Stored items:
········

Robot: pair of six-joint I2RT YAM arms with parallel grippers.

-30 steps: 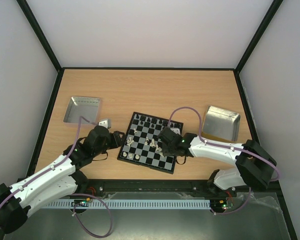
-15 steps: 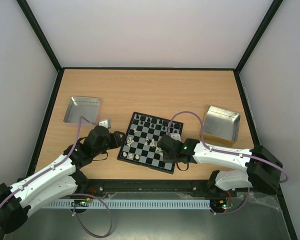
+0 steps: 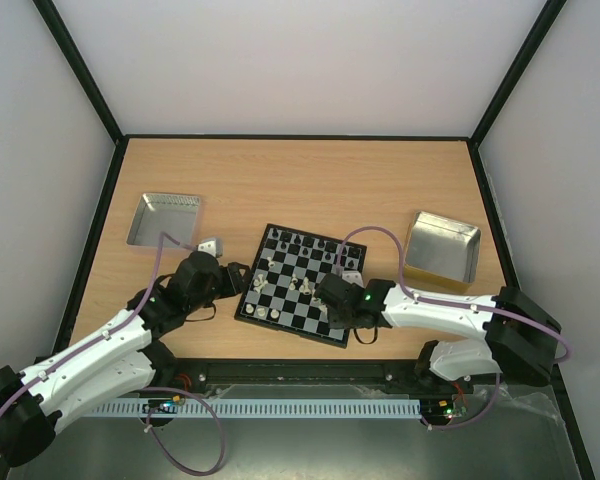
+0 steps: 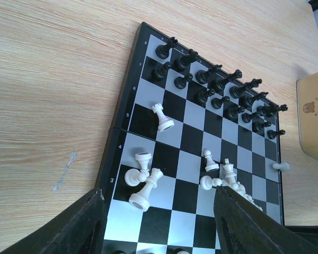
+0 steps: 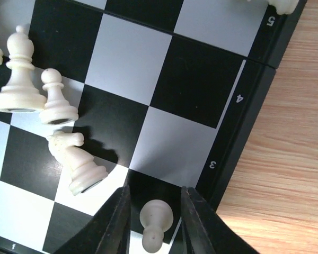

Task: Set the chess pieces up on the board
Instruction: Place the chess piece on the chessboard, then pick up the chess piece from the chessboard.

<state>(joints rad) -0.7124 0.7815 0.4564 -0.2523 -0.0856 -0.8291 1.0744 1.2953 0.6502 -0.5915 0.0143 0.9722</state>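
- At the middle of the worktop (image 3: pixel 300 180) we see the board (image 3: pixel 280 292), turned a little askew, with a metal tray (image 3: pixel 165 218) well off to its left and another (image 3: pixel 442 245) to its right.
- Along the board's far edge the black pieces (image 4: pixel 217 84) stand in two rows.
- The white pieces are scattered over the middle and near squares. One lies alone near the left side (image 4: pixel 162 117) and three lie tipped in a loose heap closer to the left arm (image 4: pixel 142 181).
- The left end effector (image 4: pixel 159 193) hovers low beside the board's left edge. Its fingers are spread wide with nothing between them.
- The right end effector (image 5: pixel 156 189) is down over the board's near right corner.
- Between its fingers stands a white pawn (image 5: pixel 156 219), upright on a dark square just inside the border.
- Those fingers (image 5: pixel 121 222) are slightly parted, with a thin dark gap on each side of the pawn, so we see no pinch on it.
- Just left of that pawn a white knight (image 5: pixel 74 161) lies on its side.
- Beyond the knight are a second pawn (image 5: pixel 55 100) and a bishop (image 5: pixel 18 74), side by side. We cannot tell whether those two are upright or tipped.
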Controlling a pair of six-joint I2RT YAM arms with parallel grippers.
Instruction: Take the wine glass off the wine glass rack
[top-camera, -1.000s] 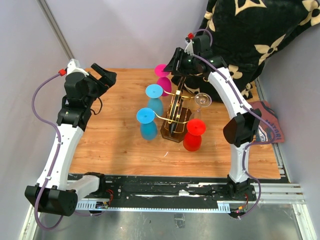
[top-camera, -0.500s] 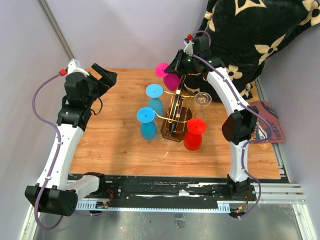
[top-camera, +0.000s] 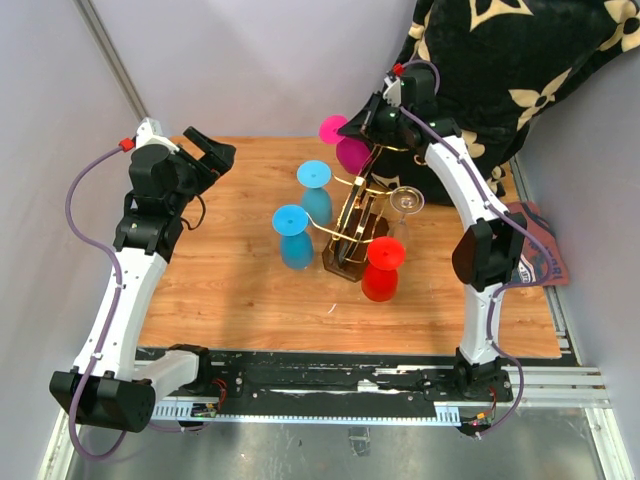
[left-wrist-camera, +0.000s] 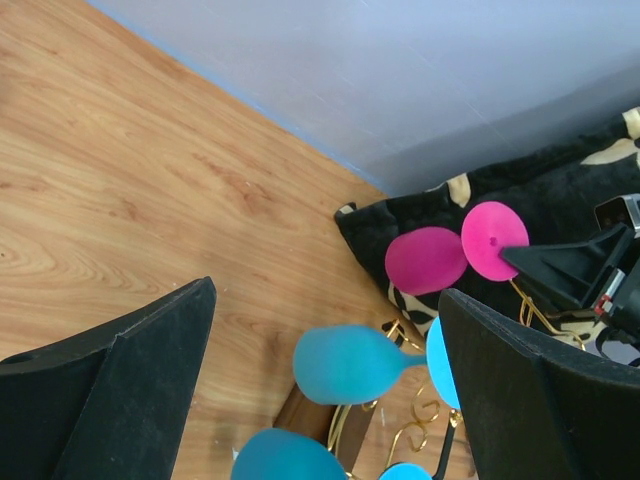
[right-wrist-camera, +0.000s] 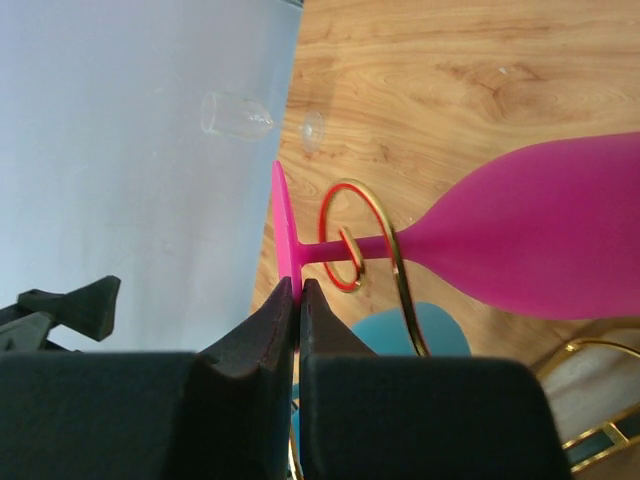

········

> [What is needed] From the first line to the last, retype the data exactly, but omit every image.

> [Answer to the problem]
Robot: pair of six-joint I2RT YAM arms with parallel grippers.

-30 steps: 
-15 steps: 
+0 steps: 
+0 steps: 
+0 steps: 

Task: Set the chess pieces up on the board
Instruction: Place the chess piece on the chessboard, then pick up the chess piece from the chessboard.

<state>(joints rad) -0.7124 0.7815 0.4564 -0.2523 -0.0856 -0.8291 1.0744 1.2953 0.6502 -0.5915 0.0143 0.9722</state>
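- At the middle of the worktop (image 3: pixel 300 180) we see the board (image 3: pixel 280 292), turned a little askew, with a metal tray (image 3: pixel 165 218) well off to its left and another (image 3: pixel 442 245) to its right.
- Along the board's far edge the black pieces (image 4: pixel 217 84) stand in two rows.
- The white pieces are scattered over the middle and near squares. One lies alone near the left side (image 4: pixel 162 117) and three lie tipped in a loose heap closer to the left arm (image 4: pixel 142 181).
- The left end effector (image 4: pixel 159 193) hovers low beside the board's left edge. Its fingers are spread wide with nothing between them.
- The right end effector (image 5: pixel 156 189) is down over the board's near right corner.
- Between its fingers stands a white pawn (image 5: pixel 156 219), upright on a dark square just inside the border.
- Those fingers (image 5: pixel 121 222) are slightly parted, with a thin dark gap on each side of the pawn, so we see no pinch on it.
- Just left of that pawn a white knight (image 5: pixel 74 161) lies on its side.
- Beyond the knight are a second pawn (image 5: pixel 55 100) and a bishop (image 5: pixel 18 74), side by side. We cannot tell whether those two are upright or tipped.
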Controlling a pair of six-joint I2RT YAM arms with parallel grippers.
Instruction: Take the wine glass off the wine glass rack
[top-camera, -1.000s] 
[top-camera, -0.500s] 
[top-camera, +0.000s] 
[left-wrist-camera, +0.000s] 
[right-wrist-camera, +0.000s] 

What appears above is the complete answer.